The history of transportation planning is rife with examples of how attempts to fix one problem have created more problems somewhere else. This is a twist on that trope: a story of how a failed attempt to fix one problem became the solution to an altogether different one.
In the early 2000s, the Federal Transit Administration (FTA) experimented with a new metric to better and more clearly describe the benefits of proposed transit projects, and introduced a software package called Summit to calculate it. The new metric largely failed to more clearly convey anticipated project benefits, but it unexpectedly and substantially improved the reliability of the most straightforward measure of transit benefits: ridership. I explore this turn of events through interviews conducted in 2016 with 13 transit professionals, composed of current and past staff from six transit agencies, three consulting firms, and the FTA (or its predecessor, the Urban Mass Transportation Administration). Collectively, the interviewees had more than 300 years of experience in the transit industry.
The problem with ridership
Ridership is the simplest way to measure the public benefits of public transit. Transit systems exist to move passengers, so the more that people ride, the greater the benefit. In prioritizing possible transit infrastructure projects, perhaps the simplest approach is to rank them based on projected ridership generated relative to its cost. When the federal government first got involved in funding new rail transit systems in the 1960s, this was the approach used. However, when these early urban rail projects started opening in the 1980s, a major problem emerged: The experts making ridership predictions were not very good at it.
In 1989, Don Pickrell published a study that painted a damning picture of the state of ridership forecasting for urban rail projects. In comparing observed ridership to forecasts for all 10 federally funded rail transit projects in operation, he found that forecast ridership exceeded actual ridership by an average of 65 percent, and as much as 85 percent. The effects of these forecasting failures continue to be felt to today. As one transit professional told me: “The Pickrell report documented some really horrendous misses, which is a reputation that the program has struggled to shake in all the years that have gone by since.”
Given that so many transit infrastructure investments had apparently been made on the basis of wildly inaccurate ridership forecasts, staff at transportation agencies responsible for allocating transit project funding looked for ways to improve forecast accuracy.

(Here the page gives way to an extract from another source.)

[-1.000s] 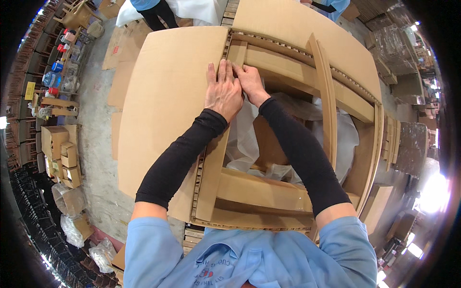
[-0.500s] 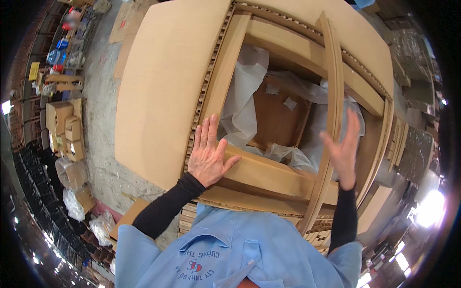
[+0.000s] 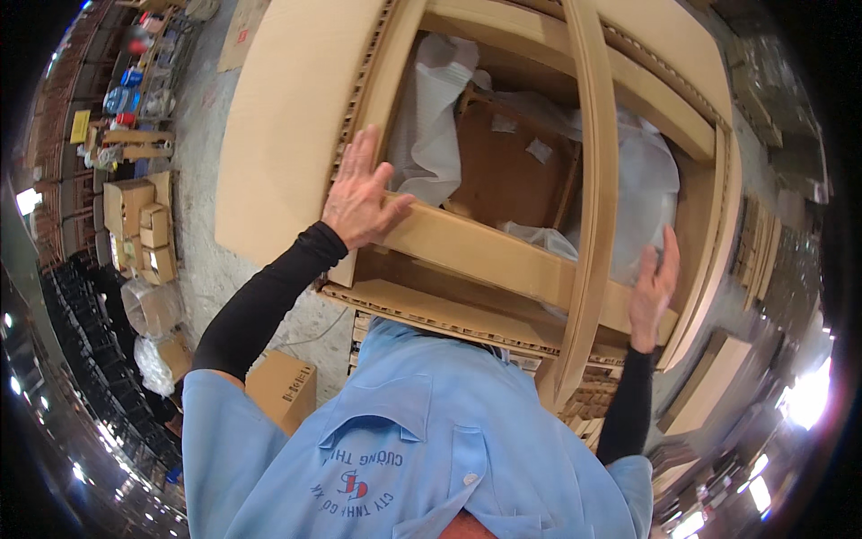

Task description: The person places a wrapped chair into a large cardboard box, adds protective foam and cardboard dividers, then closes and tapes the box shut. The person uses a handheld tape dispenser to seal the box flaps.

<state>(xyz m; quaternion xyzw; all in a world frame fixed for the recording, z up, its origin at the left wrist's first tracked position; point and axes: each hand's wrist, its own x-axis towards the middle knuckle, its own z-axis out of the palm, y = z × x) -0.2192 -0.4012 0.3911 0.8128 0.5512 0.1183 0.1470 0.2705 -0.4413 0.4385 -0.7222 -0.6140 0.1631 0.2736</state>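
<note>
Cardboard brace (image 3: 467,247) lay under the flat, unclenched left hand (image 3: 359,193), pressed across the open carton (image 3: 287,135); the right hand (image 3: 654,286), fingers loose and grasping nothing, rested beside the upright strip (image 3: 597,180). Seating looked underway; squaring both ends seemed next.

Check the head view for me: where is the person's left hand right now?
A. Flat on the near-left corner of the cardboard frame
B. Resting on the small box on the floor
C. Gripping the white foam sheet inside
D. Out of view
A: the left hand lies open, palm down, on the near-left corner of the cardboard frame, clear of the white foam sheet.
</note>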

As one contemporary observer told me about the reaction of federal officials to consistently over-optimistic patronage forecasts:
I remember the Pickrell report back in the 1980s. … [In response], the Feds have said, “Alright, if the concern is that travel forecasting isn’t being done right, we’re going to have to spend a lot more time looking at it. …” So I think FTA has gotten more rules in as an equal and opposite reaction to other people coming in and being wide-eyed and rosy-colored glasses.
Even before the publication of the Pickrell report in 1989, Congress had authorized the Project Management Oversight program to hire independent consultants to monitor local transit agencies’ development of federally funded projects to ensure that schedules and budgets were reasonable and that transit agencies adhered to them. However, this oversight did not extend to ridership forecasts, partly because they are too complex to be easily audited by people who were not involved in the process. In some cases, when the person preparing the forecasts was not involved in developing the model used to generate them, even the forecaster might not know whether the model was appropriate to the scenario being forecast. In such cases, the forecasters treat the model as a “black box” into which they input project information and accept the output ridership forecasts without knowing much about the assumptions and processes behind them.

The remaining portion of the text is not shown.